Inside the anonymous function, the algorithm first computes the Standard Score s of the element.
- The Standard Score s is obtained by subtracting the sample mean from the element value and dividing the result by the sample standard deviation.
The algorithm then computes the fourth power of the standard score, that is, u = s^4.
The fourth power value is multiplied by the accumulated value of the t reference, that is, u * t.
The accumulated value of t now is updated to !t + u * u.
Steps 5 to 9 are executed for each element in the input x.
The length of the input array is converted to a float variable n.

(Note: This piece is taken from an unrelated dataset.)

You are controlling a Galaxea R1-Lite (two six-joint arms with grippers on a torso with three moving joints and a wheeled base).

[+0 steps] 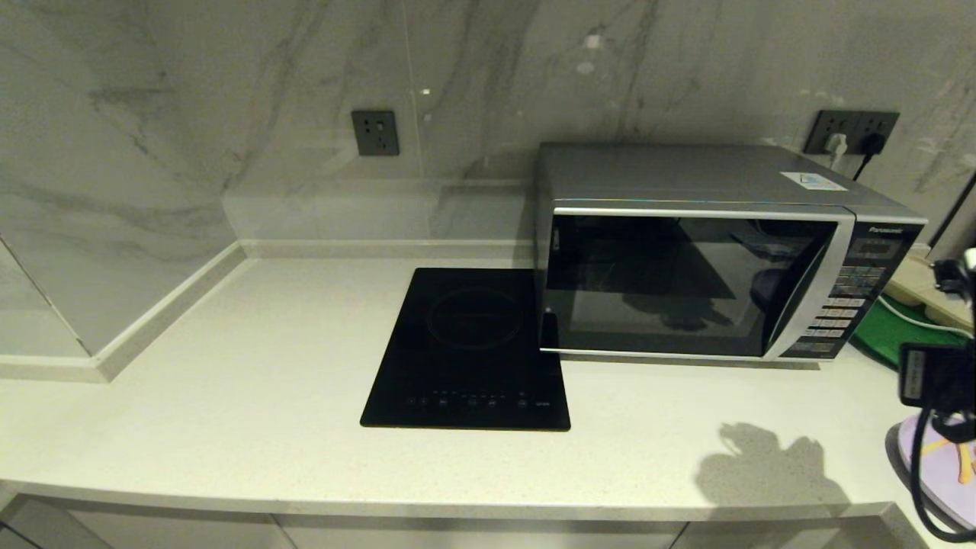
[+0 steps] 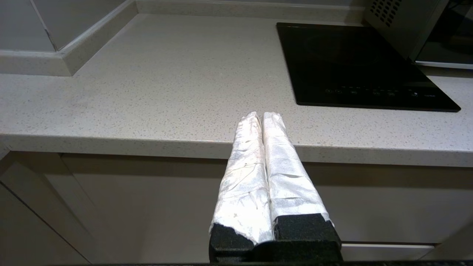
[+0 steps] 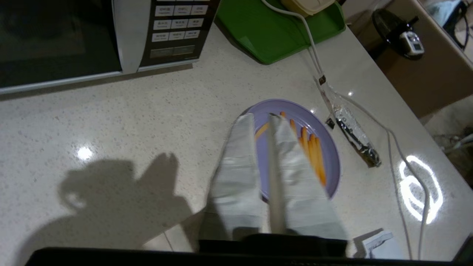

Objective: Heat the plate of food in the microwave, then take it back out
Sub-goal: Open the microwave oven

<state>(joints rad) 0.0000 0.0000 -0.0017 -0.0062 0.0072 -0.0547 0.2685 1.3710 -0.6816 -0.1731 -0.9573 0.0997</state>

The Kurtosis is calculated as the quotient of t by n.

Complexity Analysis

The algorithm has a time complexity of O(n) for iterating all the elements in the input x array, multiplied by the computational cost of the arithmetic operations performed inside the Array.iter function, that includes one subtraction, one division, one power function execution, and some other basic arithmetic operations. The complexity of the problem in this algorithm is dominated by the complexity of the std function, which has a complexity of O(n). Therefore, the overall algorithm complexity is O(n), considering average and worst cases. Additionally, the space complexity of the algorithm is O(1), as all the auxiliary variable declarations have constant size.